To use the R package for the first time, it can be installed by issuing the following command
\begin{verbatim}
install.packages('rsem', repos='http://rpackages.psychstat.org')
\end{verbatim}
In order to perform SEM analysis using EQS within R, the package REQS (Mair, Wu, \& Bentler, 2010) is also required. The following command can be used to install REQS
\begin{verbatim}
install.packages('REQS', repos='http://cran.r-project.org')
\end{verbatim}

The R codes in Lines 1 to 5 in Appendix B illustrate a typical routine for using our R package for robust analysis. Specifically, \texttt{library(rsem)} loads the R package. The codes \texttt{setwd("c:/rsem")} set the working directory to the folder where the data file and the EQS model file reside. Line 3 uses the R function \texttt{read.table} to read raw data in the file \texttt{mardianMV25.dat} into R. The argument \texttt{header=T} tells R that variable names are given in the data file and the argument \texttt{na.string="-99"} indicates that \texttt{-99} represents a missing datum in the data file. Line 4 converts the data into the matrix format. Line 5 uses the function \texttt{rsem\_main} from the package \texttt{rsem} to conduct the robust analysis.

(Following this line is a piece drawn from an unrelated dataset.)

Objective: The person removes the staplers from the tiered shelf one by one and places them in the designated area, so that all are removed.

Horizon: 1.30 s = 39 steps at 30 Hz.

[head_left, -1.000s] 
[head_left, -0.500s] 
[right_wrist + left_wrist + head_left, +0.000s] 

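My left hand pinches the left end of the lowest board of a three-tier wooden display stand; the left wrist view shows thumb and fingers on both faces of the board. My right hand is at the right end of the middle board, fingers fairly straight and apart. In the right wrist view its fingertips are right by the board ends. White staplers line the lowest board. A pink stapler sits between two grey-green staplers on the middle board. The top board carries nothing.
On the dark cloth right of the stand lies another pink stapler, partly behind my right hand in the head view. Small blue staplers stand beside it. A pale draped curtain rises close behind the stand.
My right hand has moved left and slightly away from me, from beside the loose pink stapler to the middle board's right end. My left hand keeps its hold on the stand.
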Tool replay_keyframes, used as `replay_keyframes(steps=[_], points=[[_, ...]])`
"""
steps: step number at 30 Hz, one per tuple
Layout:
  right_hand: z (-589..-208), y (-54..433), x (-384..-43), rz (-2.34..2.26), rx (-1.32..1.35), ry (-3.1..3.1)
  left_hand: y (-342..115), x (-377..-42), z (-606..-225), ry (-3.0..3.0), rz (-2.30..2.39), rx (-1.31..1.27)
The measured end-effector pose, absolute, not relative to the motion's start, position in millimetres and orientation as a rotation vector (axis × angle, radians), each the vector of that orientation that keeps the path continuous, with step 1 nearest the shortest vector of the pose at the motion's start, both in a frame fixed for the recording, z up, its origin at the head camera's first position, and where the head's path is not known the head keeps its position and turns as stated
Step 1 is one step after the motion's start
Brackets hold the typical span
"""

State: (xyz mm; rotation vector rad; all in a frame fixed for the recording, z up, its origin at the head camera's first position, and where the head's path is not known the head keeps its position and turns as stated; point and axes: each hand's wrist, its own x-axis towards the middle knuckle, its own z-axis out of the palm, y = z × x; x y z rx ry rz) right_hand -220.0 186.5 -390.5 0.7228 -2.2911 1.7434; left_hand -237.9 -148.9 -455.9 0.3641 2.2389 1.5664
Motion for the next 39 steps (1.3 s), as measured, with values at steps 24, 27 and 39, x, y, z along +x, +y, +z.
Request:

The first augment \texttt{dset} specifies the name of the data. The second augment \texttt{c(1,2,4,5)} is a vector to select the variables 1, 2, 4, and 5 for the structural model used in EQS. The third augment \texttt{"mcov.eqs"} gives the name of input file for EQS. The contents of \texttt{mcov.eqs} are given in Appendix C.

The immediate output from running the R codes above is given in Lines 9 to 49 of Appendix B. The basic information about the data set including the sample size and the number of variables is given on Lines 9 and 10. Line 13 lists the names of variables selected for the structural model in EQS. Lines 15 to 18 provide information on missing data patterns.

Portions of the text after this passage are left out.